Before then, however, several questions hover like famished vultures over each of the candidates.

Will revelations about Clinton’s Internet imbroglio — a private email server for public business, deleted messages in the thousands, careless handling of classified information, and all the rest — continue to weaken her chances just as she tries to project strength at the finish line? What else will we learn about the funding for the Clinton Foundation? (Interestingly, both the email and the foundation concerns revolve around the conflict between the alleged convergence of public and private business.)

Can Trump control his vocal cords, which never seem to rest, and try to articulate a consistent, coherent argument on behalf of the policies and proposals he considers most important? The recent consternation over his true intentions on immigration — could the candidate be softening his stance on a signature issue? — is a salient example. In addition, at what point will the Trump campaign stop re-designing its organizational flow chart to look like an operation that knows what it’s doing?

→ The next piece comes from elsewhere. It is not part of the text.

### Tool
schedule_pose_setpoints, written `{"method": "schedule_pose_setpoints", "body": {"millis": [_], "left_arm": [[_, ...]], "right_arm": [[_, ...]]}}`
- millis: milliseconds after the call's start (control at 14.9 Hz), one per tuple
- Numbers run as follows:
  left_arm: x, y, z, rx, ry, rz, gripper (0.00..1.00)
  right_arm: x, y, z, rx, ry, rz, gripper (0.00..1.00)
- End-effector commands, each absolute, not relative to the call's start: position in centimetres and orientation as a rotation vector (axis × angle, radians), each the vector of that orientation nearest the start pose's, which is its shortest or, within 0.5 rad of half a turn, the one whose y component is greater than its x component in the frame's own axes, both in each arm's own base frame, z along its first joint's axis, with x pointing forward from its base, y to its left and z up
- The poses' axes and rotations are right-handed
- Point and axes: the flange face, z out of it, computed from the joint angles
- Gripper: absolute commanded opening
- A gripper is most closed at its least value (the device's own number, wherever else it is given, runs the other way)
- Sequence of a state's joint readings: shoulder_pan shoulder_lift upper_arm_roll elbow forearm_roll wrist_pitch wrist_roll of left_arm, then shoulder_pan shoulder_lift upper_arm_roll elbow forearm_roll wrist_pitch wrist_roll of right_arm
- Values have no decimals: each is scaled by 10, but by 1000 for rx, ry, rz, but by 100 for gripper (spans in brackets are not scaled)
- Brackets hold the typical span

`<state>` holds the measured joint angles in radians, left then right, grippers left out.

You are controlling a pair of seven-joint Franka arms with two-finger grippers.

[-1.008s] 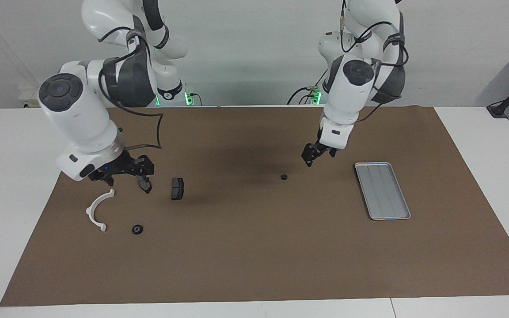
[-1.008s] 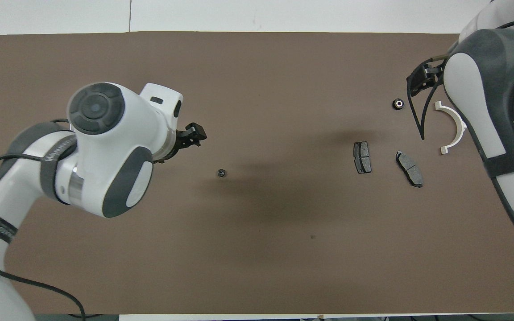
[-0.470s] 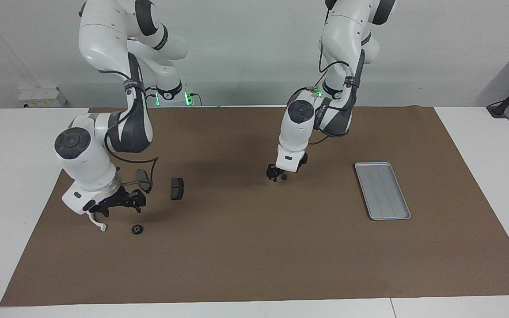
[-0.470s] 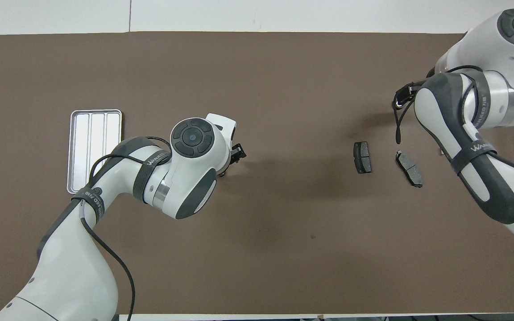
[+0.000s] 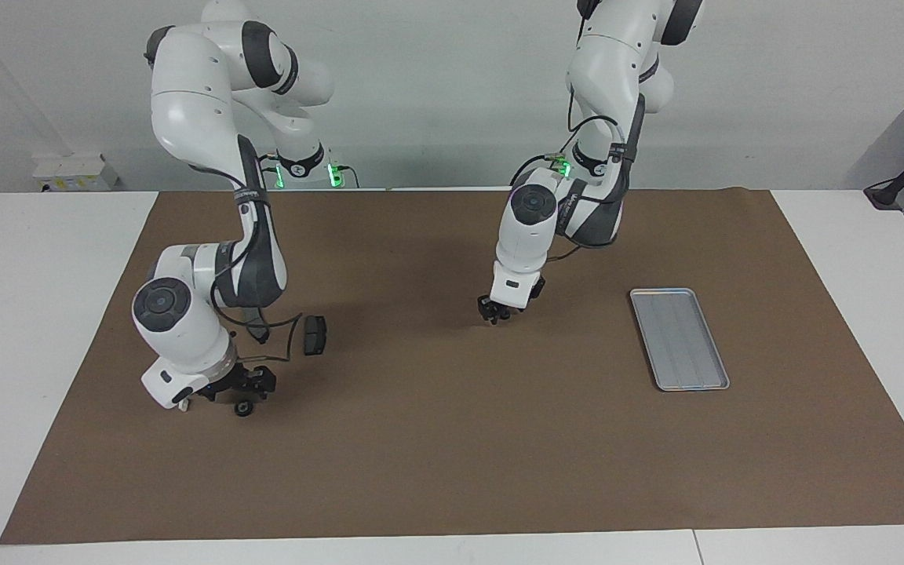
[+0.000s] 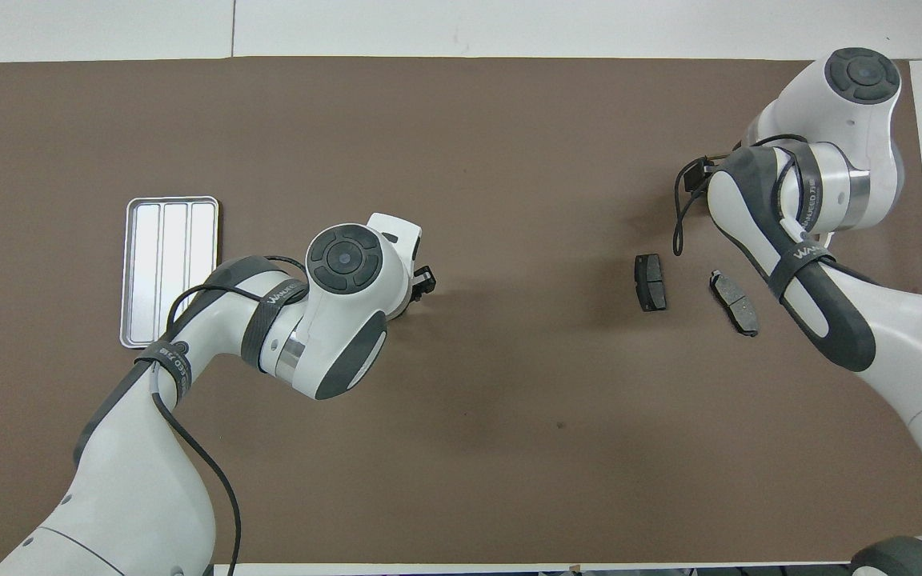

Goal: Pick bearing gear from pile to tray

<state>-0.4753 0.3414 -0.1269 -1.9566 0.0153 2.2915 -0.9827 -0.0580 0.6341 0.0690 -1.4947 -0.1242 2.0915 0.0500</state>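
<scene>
The small black round bearing (image 5: pixel 244 409) lies on the brown mat at the right arm's end. My right gripper (image 5: pixel 242 391) is open and hangs low just over it, not gripping it. My left gripper (image 5: pixel 495 312) is down at the mat in the middle, where a tiny black round piece lay; that piece is hidden by the hand. The left gripper also shows in the overhead view (image 6: pixel 426 280). The silver tray (image 5: pixel 679 339) lies empty at the left arm's end, also in the overhead view (image 6: pixel 170 272). The white half-ring bracket is hidden by the right arm.
Two dark grey brake pads lie near the right arm: one (image 5: pixel 315 335) (image 6: pixel 651 282) in the open, the other (image 6: pixel 735 302) partly covered by the arm in the facing view. The brown mat (image 5: pixel 452 455) covers most of the white table.
Both arms came down. The right gripper moved from beside the brake pads, past the bracket, to just over the bearing. The left gripper dropped onto the tiny black piece at mid-mat.
</scene>
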Motion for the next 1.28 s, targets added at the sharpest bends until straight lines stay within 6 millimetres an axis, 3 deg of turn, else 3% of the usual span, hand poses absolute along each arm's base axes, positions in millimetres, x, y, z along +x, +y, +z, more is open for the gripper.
{"method": "schedule_pose_setpoints", "body": {"millis": [0, 403, 470, 605, 739, 806, 941, 1008, 1210], "left_arm": [[498, -340, 304, -3106, -573, -3, 71], [489, -345, 297, -3107, -560, 0, 55], [488, -344, 295, -3102, -563, 6, 45], [489, -343, 296, -3093, -564, 17, 3], [496, -335, 309, -3067, -559, 49, 0], [502, -321, 331, -3080, -531, 26, 0], [512, -268, 367, -3065, -447, 63, 0], [517, -242, 378, -3057, -378, 102, 0], [540, -148, 380, -3074, -126, 192, 0]], "right_arm": [[717, -4, 294, -3220, -11, -40, 100], [719, -2, 281, -3216, -3, -41, 100], [719, -4, 282, -3216, 5, -53, 100], [719, -4, 281, -3218, 2, -53, 100], [719, -6, 281, -3217, 8, -58, 85], [719, -6, 279, -3212, 10, -63, 79], [718, -6, 276, -3207, 14, -70, 68], [718, -6, 276, -3206, 18, -72, 57], [717, -8, 275, -3200, 28, -64, 2]]}}
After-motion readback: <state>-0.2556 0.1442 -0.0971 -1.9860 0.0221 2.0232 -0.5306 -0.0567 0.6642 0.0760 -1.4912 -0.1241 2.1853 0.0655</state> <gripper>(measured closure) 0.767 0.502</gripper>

These questions — teachers, alas, specialize in making inquiries rather than providing answers — focus on the figures at the top of each major ticket. One also wonders whether the unfavorable reactions to both Clinton and Trump — a late August poll reported that exactly 2 percent of those surveyed had a favorable opinion of the two candidates — will depress voter turnout or motivate some citizens to consider other candidates who are in the race and fighting for whatever attention the media might give them.

A telltale sign that the United States views itself as a strict two-party nation is evident in the often-used phrase “third-party candidate.” Every person, running for whatever office, who isn’t on the ballot as a Democrat or a Republican, automatically becomes in our threadbare thinking and lingo a “third-party candidate” — even when there are more than three parties represented on ballots.

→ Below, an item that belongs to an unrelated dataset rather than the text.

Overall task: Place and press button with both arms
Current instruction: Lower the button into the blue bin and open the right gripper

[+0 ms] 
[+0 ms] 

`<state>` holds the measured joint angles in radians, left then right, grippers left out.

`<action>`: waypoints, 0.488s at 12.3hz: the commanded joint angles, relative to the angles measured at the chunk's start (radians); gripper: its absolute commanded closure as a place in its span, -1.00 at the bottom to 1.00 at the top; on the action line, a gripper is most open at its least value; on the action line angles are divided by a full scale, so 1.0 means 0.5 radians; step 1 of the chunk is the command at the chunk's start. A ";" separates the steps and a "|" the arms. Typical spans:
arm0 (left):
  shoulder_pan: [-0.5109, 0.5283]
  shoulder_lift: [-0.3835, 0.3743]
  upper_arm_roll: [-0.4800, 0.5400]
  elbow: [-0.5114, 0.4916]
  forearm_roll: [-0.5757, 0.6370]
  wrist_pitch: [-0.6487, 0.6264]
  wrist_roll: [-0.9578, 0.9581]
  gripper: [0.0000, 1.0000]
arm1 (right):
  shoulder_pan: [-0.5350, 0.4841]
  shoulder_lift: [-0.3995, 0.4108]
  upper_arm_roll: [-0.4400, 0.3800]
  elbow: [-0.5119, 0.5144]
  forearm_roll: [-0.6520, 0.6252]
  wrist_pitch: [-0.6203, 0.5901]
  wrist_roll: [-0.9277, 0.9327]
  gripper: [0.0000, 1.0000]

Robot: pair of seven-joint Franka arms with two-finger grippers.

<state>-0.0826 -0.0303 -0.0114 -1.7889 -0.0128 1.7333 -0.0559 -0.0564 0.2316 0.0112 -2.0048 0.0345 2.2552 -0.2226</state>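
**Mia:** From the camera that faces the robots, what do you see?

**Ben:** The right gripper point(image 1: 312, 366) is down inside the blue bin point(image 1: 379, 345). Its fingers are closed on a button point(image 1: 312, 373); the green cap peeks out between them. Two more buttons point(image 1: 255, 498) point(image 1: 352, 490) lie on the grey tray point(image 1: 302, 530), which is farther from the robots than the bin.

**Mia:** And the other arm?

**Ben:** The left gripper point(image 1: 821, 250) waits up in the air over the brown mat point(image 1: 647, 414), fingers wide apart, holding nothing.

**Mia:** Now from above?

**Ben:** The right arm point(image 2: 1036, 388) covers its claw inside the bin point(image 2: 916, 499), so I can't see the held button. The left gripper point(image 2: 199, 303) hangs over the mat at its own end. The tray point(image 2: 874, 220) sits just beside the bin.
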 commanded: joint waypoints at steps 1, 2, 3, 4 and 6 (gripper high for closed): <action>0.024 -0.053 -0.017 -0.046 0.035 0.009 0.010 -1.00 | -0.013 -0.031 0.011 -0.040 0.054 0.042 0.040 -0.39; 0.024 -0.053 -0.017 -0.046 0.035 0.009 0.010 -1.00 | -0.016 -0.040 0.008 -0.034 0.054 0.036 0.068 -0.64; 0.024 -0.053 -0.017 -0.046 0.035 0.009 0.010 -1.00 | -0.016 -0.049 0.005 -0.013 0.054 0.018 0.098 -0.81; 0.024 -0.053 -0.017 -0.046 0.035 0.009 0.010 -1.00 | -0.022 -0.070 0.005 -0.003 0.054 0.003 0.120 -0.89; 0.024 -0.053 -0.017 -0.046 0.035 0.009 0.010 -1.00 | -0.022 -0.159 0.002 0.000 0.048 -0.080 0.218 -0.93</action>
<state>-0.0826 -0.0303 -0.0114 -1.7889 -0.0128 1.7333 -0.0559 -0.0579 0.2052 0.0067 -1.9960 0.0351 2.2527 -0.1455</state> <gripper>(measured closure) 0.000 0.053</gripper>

For the presidency this year, the Libertarian Party features a ticket of two former two-term Republican governors — Gary Johnson from New Mexico at the top and William Weld of Massachusetts as the Number 2 — while the Green Party has nominated a physician, Jill Stein, as its White House aspirant. Meanwhile, Evan McMullin, who served in the CIA and as a senior advisor for the U.S. House Committee on Foreign Affairs, is running a vigorous independent campaign in several states and could play a decisive role in his home state of Utah.

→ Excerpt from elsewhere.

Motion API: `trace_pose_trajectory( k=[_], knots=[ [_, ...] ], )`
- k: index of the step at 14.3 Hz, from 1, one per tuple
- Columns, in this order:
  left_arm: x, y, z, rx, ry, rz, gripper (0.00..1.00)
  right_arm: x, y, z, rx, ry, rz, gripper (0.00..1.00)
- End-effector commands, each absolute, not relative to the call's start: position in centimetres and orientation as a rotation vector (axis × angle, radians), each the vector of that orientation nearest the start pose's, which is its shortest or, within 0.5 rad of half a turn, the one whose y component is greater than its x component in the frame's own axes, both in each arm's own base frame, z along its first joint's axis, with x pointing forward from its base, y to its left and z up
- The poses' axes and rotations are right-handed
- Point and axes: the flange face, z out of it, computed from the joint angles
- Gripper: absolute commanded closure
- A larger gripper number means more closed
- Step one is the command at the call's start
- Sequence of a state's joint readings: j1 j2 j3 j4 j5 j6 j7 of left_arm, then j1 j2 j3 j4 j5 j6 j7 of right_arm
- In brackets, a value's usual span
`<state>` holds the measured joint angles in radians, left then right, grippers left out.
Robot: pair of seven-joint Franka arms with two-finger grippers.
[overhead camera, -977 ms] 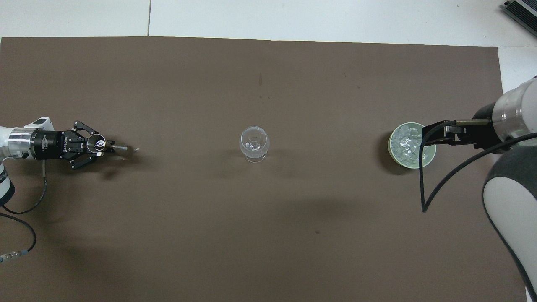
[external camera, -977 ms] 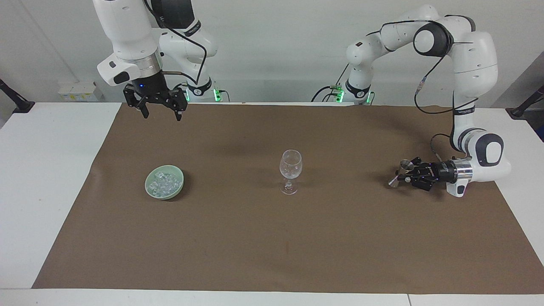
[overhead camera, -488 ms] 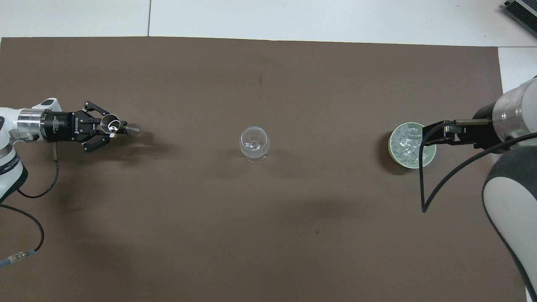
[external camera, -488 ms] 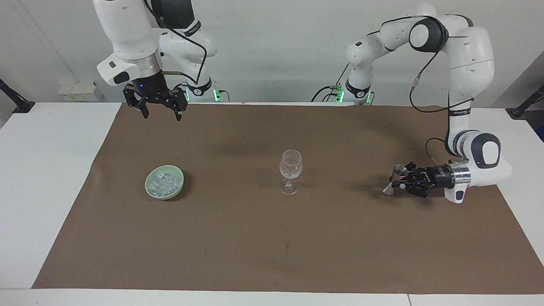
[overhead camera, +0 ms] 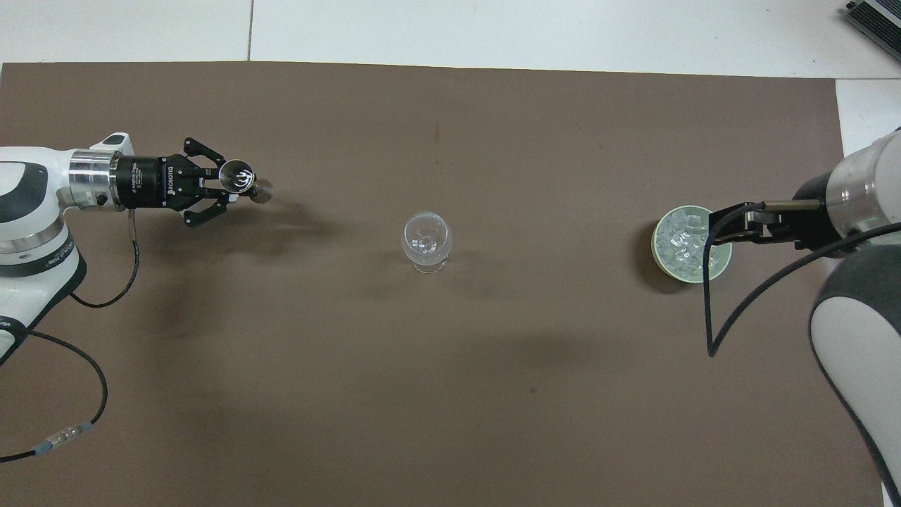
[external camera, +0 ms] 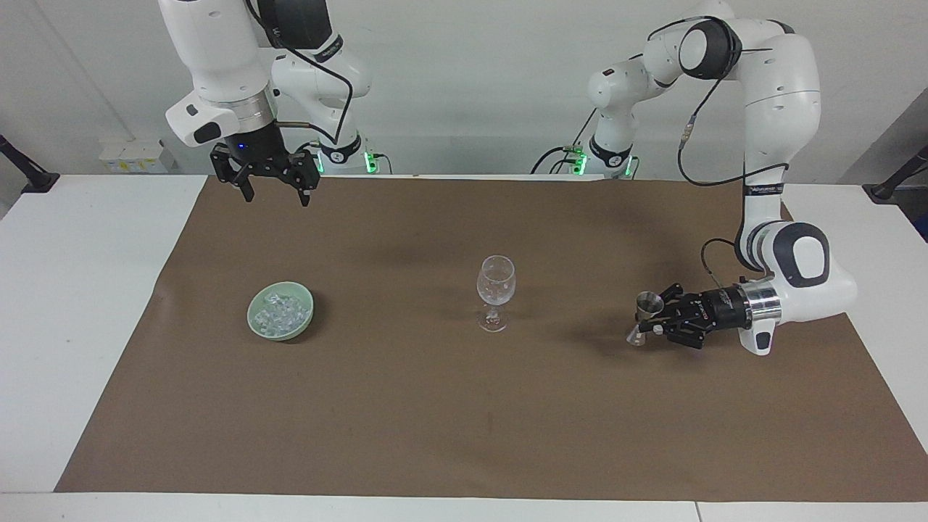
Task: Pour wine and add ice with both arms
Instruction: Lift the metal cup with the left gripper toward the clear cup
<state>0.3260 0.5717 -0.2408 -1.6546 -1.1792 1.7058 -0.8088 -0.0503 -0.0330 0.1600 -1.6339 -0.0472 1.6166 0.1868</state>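
As my left gripper, clamped on the metal measuring cup, has carried it closer to the wine glass, pouring looks next. My right gripper waits open above the mat; the ice sits in its bowl.

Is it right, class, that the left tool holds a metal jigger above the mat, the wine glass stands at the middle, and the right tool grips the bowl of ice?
Not quite. In the facing view the right tool hangs open in the air, holding nothing, apart from the green bowl of ice. The left tool does hold the jigger, and the wine glass stands mid-mat.
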Motion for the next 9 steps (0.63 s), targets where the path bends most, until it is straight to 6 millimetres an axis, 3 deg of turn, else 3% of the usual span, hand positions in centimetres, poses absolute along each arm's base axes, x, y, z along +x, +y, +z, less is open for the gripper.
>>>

Johnson, Stein and McMullin are maneuvering to try to join Clinton and Trump on the stage for the three presidential debates, but their prospects look dim. Moreover, Johnson’s recent inability to handle a question on live television about the Syrian civil war — which prompted him to ask “What is Aleppo?” — made voters do a double-take about his knowledge of contemporary affairs.

Be that as it may, will voter unhappiness with the Democratic and Republican nominees nudge people to scrutinize the situation and even look beyond the traditional two-party offerings? In European countries and elsewhere, voters have a greater number of serious alternatives for high office. To “make America great again” maybe all we really need to do is examine the condition of our political infrastructure, including our incomprehensible presidential nominating process and our lockstep allegiance to the two-party tradition.

Fittingly, perhaps, two clichés compete against each other as reactions to this year’s choice. To some people, it’s a “hold-your-nose-and-vote” election. To others, it boils down to “the lesser of two evils.” Neither prospect prompts much excitement, just more questions — or the wisecrack that we’re getting the evil of two lessers.

One student’s single-word description of the 2016 election in the class survey captures the dilemma of this unpredictable and unedifying campaign season as well any other: “puzzling.” Is it possible to fit all the jigsaw pieces of this year’s election puzzle into a pictorial and political scene Americans can recognize — or even admire?


Robert Schmuhl is the Walter H. Annenberg-Edmund P. Joyce Professor of American Studies and Journalism at Notre Dame.